* _EXERCISE DETAILS_
For the material that follows, return exactly the lines from the one with "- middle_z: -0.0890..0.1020" through the one with "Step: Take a", both ends included.

►

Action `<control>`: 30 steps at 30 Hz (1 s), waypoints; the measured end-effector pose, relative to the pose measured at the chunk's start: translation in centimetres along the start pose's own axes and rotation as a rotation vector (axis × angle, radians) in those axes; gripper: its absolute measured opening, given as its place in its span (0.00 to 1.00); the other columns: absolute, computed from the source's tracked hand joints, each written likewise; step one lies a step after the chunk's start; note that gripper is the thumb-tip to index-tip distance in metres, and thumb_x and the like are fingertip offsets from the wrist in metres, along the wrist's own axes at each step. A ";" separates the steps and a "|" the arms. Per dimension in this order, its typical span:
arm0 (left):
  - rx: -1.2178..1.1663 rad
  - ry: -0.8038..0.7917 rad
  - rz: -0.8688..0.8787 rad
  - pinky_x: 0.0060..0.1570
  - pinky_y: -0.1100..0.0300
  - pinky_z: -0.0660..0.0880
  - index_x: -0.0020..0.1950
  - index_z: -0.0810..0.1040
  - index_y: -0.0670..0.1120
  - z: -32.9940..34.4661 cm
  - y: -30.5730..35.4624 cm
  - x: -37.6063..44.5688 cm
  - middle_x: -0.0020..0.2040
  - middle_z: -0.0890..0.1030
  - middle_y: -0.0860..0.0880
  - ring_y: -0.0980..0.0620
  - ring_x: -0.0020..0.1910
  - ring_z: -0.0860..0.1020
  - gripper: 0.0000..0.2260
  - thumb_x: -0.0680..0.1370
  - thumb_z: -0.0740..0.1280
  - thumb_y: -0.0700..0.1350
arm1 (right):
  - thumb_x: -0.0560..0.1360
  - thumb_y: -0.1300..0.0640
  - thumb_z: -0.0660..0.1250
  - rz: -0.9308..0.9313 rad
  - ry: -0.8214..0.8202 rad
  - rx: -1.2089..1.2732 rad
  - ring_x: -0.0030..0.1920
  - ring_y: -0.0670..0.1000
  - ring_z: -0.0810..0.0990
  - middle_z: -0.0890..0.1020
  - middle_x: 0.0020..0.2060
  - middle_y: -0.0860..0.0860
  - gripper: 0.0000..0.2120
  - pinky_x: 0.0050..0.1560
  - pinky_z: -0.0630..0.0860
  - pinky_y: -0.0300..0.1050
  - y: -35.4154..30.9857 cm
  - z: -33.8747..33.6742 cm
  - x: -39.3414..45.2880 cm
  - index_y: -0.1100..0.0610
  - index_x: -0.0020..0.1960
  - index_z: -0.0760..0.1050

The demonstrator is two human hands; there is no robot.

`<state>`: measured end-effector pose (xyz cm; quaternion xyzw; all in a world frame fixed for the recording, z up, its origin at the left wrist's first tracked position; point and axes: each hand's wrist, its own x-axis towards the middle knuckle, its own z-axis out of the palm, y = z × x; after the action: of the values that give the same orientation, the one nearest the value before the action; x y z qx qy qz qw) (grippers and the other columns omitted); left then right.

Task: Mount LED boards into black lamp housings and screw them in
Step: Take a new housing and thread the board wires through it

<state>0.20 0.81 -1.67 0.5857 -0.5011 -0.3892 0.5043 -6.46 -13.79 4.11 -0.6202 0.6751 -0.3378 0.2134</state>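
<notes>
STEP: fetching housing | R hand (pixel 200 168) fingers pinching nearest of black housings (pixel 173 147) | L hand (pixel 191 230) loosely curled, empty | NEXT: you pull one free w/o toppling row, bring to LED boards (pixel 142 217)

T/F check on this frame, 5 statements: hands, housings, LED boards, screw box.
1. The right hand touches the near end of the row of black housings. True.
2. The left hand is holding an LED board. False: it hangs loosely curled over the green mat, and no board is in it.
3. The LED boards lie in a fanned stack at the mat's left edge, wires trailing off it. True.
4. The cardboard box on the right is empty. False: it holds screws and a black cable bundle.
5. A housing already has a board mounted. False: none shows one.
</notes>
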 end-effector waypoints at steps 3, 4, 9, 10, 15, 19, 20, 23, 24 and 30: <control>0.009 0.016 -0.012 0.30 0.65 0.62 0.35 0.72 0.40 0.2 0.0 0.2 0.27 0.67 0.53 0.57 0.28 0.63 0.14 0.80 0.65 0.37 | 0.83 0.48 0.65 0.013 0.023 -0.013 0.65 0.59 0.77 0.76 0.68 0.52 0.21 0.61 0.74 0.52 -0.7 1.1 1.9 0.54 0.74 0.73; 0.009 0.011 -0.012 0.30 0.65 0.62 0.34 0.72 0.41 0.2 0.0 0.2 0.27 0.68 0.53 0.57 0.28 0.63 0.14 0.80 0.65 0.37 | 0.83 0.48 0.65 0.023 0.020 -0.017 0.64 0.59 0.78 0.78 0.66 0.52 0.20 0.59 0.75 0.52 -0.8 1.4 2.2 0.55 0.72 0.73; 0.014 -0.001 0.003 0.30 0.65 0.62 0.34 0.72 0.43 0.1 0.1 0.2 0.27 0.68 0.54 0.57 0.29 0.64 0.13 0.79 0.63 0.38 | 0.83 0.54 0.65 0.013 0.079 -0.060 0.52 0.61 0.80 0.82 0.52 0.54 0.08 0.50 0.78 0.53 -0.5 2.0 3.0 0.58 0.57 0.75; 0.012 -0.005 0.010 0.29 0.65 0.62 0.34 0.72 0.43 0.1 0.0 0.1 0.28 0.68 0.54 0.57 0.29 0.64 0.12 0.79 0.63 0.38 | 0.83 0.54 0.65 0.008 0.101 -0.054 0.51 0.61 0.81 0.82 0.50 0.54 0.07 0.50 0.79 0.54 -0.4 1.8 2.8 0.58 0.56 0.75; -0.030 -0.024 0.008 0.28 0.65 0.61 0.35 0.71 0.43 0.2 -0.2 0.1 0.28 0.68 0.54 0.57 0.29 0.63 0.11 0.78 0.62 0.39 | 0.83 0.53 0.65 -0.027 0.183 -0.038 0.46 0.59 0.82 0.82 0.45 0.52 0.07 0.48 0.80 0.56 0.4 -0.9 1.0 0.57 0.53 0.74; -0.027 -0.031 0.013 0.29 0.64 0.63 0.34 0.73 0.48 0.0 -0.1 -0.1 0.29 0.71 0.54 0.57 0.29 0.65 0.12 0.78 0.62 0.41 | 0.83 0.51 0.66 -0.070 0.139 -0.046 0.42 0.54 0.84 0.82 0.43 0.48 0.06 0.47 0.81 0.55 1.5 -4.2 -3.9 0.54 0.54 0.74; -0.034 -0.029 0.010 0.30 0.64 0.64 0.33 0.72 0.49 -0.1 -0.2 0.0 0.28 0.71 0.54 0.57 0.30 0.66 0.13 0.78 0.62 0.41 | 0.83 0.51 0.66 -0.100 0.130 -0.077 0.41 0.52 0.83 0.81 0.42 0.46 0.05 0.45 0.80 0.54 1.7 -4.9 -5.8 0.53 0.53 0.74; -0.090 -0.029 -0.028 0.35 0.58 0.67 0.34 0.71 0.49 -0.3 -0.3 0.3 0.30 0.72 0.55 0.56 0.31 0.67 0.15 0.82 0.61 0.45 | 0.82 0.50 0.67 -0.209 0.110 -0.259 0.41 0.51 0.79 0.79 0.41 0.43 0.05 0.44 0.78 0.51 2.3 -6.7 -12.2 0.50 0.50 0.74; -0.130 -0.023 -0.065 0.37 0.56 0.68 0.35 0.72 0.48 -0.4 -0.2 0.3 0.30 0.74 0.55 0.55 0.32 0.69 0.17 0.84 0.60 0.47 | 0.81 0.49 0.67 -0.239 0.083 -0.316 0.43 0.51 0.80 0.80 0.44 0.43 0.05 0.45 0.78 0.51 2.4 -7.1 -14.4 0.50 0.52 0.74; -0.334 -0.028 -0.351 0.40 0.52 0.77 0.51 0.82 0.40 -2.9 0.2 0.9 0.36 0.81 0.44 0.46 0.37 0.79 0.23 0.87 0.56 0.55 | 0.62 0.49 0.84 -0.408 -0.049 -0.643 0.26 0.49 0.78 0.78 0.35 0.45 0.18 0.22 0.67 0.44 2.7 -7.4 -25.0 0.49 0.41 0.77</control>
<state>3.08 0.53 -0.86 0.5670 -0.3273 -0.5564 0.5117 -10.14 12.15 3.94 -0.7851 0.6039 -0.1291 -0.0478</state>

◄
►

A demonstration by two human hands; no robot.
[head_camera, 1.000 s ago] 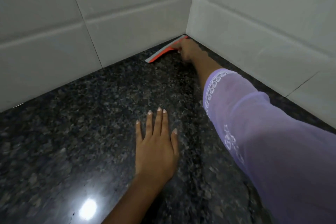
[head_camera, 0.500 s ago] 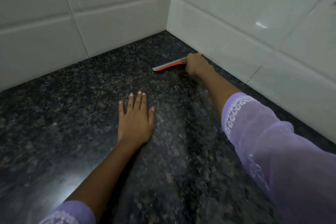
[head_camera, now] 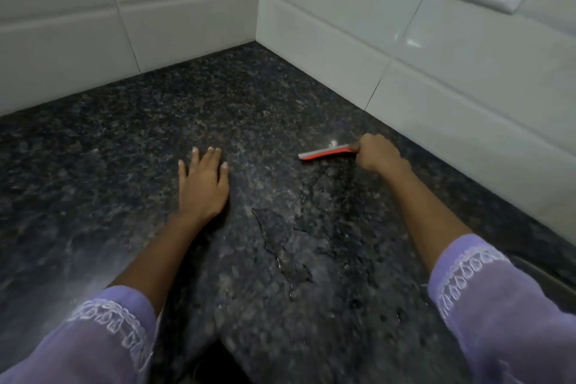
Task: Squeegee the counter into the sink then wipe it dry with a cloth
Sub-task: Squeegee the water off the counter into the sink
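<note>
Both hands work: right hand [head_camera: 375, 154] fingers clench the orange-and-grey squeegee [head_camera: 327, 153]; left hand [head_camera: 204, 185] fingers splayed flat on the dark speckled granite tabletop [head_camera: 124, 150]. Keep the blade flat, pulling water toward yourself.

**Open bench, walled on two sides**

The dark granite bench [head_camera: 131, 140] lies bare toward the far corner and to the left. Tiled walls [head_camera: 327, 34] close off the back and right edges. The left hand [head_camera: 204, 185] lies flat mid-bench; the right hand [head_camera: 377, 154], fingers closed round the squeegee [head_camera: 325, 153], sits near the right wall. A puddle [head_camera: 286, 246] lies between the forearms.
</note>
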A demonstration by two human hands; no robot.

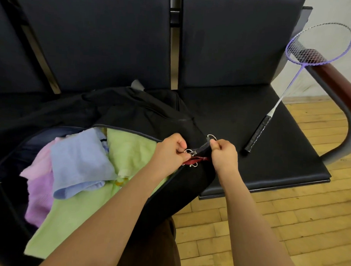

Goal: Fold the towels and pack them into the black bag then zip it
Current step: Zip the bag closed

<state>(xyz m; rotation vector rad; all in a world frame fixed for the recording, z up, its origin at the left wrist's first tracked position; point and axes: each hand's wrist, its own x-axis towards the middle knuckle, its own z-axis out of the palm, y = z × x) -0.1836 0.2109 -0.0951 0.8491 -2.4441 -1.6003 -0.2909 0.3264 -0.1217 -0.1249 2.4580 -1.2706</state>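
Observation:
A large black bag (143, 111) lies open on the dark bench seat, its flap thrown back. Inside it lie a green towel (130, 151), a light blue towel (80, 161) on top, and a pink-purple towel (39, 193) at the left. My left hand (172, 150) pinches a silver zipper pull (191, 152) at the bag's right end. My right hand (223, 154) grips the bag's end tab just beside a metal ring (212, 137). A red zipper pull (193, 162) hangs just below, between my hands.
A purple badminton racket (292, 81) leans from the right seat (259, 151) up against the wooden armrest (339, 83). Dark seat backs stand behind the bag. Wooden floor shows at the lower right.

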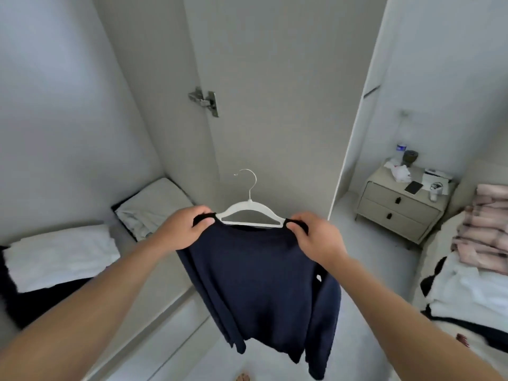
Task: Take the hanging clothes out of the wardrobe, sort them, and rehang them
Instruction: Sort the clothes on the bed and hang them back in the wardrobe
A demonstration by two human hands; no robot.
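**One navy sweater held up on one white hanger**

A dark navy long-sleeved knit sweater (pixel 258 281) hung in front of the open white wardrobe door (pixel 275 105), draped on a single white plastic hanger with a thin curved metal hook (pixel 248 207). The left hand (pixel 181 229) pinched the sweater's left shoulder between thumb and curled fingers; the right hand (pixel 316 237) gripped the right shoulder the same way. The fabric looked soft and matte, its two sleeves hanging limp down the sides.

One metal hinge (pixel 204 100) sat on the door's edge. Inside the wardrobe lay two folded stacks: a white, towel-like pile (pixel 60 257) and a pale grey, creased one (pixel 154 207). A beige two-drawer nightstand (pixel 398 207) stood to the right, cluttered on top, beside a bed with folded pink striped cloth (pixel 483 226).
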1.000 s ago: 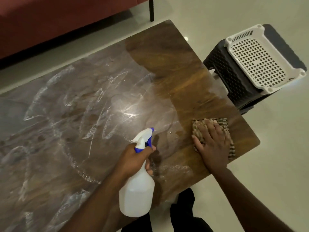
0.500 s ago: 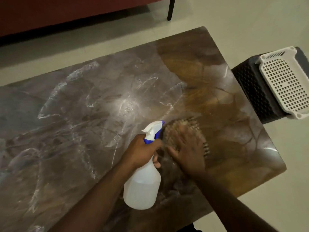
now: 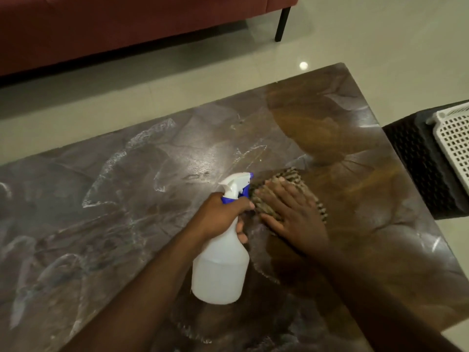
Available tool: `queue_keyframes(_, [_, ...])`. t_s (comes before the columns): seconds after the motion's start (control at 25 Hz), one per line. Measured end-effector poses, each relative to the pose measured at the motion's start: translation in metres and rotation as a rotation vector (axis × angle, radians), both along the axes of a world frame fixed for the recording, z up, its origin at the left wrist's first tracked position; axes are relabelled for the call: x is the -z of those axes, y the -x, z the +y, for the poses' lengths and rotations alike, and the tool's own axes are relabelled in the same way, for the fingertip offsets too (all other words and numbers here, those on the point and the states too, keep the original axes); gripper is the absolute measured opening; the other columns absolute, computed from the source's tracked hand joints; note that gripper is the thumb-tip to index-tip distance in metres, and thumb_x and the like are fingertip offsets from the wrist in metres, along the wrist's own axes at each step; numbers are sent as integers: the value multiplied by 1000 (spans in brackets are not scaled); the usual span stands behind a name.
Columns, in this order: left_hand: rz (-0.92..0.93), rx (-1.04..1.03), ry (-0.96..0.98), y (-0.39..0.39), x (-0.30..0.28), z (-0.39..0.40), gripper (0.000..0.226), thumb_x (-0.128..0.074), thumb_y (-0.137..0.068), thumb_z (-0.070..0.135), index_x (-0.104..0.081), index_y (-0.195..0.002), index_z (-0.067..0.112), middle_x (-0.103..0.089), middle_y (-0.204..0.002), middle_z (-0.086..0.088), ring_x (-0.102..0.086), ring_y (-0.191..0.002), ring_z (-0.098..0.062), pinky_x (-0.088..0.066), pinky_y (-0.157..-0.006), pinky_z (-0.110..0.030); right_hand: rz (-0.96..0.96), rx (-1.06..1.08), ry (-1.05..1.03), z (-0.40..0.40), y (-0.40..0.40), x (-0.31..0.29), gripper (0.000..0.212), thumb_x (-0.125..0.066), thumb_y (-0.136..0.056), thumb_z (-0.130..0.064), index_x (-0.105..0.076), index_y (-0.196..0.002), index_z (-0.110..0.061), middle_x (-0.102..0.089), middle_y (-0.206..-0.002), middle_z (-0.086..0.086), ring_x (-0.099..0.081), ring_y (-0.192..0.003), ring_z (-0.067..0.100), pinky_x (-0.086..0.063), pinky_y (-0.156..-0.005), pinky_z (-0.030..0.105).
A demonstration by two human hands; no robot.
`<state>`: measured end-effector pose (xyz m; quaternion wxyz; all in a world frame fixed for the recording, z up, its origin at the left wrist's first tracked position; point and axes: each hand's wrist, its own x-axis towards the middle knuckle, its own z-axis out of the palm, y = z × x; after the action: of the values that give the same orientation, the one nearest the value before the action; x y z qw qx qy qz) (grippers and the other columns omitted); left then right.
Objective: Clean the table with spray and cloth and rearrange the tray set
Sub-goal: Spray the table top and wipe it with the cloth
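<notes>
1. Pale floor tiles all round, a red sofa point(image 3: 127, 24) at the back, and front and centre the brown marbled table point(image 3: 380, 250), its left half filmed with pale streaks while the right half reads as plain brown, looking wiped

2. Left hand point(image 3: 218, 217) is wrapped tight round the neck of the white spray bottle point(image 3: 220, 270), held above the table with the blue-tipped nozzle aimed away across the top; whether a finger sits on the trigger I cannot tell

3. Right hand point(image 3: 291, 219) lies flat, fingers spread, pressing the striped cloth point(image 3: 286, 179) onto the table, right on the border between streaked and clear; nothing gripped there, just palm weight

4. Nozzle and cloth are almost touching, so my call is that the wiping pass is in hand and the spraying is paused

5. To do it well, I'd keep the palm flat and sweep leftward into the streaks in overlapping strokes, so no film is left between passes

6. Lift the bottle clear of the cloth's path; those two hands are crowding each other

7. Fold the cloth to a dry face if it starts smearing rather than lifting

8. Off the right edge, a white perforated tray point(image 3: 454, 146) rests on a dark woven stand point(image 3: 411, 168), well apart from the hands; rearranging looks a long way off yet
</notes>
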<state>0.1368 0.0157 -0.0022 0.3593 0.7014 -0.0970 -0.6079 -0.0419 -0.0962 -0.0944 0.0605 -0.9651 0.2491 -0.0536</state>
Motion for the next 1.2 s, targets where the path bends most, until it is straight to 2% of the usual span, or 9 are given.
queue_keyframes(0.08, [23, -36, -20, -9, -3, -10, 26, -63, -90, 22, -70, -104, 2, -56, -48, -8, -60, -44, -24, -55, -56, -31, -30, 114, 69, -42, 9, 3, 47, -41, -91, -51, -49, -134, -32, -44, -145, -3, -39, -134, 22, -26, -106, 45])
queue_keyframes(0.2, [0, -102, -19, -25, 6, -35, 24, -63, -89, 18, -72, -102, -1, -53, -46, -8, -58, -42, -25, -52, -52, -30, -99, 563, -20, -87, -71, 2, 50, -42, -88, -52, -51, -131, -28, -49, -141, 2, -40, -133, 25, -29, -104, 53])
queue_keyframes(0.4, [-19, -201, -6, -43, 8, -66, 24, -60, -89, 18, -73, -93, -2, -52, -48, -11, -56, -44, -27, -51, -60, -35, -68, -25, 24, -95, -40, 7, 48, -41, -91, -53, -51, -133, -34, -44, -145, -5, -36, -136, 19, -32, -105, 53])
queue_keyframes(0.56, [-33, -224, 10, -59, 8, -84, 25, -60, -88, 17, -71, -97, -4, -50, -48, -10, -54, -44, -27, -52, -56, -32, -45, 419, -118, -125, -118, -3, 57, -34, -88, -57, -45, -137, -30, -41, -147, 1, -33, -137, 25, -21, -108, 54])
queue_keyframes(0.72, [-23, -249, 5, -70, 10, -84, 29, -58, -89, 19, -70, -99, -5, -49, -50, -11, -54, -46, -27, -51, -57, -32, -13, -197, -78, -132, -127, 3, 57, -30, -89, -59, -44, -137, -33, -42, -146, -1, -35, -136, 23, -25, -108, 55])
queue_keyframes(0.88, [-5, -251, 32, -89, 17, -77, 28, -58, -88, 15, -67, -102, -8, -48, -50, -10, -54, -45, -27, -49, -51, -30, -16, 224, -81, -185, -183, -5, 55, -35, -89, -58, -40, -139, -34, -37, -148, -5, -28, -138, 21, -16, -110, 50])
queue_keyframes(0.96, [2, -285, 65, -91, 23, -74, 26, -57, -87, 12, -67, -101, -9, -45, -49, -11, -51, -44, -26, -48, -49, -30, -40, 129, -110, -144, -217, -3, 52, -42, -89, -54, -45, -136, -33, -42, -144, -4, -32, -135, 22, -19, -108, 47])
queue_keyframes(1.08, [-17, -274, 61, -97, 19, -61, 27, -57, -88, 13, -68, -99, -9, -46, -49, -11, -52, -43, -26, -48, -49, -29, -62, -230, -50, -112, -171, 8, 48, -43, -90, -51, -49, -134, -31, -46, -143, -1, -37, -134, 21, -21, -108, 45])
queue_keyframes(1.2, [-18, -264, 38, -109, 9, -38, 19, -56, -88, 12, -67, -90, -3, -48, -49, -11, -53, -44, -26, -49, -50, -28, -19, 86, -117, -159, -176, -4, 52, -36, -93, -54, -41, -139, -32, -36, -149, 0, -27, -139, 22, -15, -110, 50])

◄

* _ANSWER TO THIS TASK_
  - middle_z: -0.0890..0.1020
  - middle_x: 0.0020..0.2060
  - middle_y: -0.0860..0.0860
  - gripper: 0.0000..0.2120
  - pinky_x: 0.0050..0.1560
  - pinky_z: -0.0630..0.0860
  - pinky_y: -0.0300..0.1050
  - y: -35.4154..30.9857 cm
  - z: -33.8747..33.6742 cm
  - x: -39.3414..45.2880 cm
  - index_y: -0.1100..0.0610
  - index_x: -0.0020..0.1960
  - index_z: -0.0760..0.1050

The demonstrator is two human hands; there is no robot.

`<state>`: measured end-effector pose (xyz cm; quaternion xyzw; all in a world frame fixed for the recording, z up, its origin at the left wrist's first tracked position; point and axes: each hand's wrist, its own x-axis towards the middle knuckle, its own z-axis out of the palm, y = z × x; after the action: of the values that give the same orientation, the one nearest the value before the action; x y z qx qy qz qw) (grippers and the other columns omitted); left then right.

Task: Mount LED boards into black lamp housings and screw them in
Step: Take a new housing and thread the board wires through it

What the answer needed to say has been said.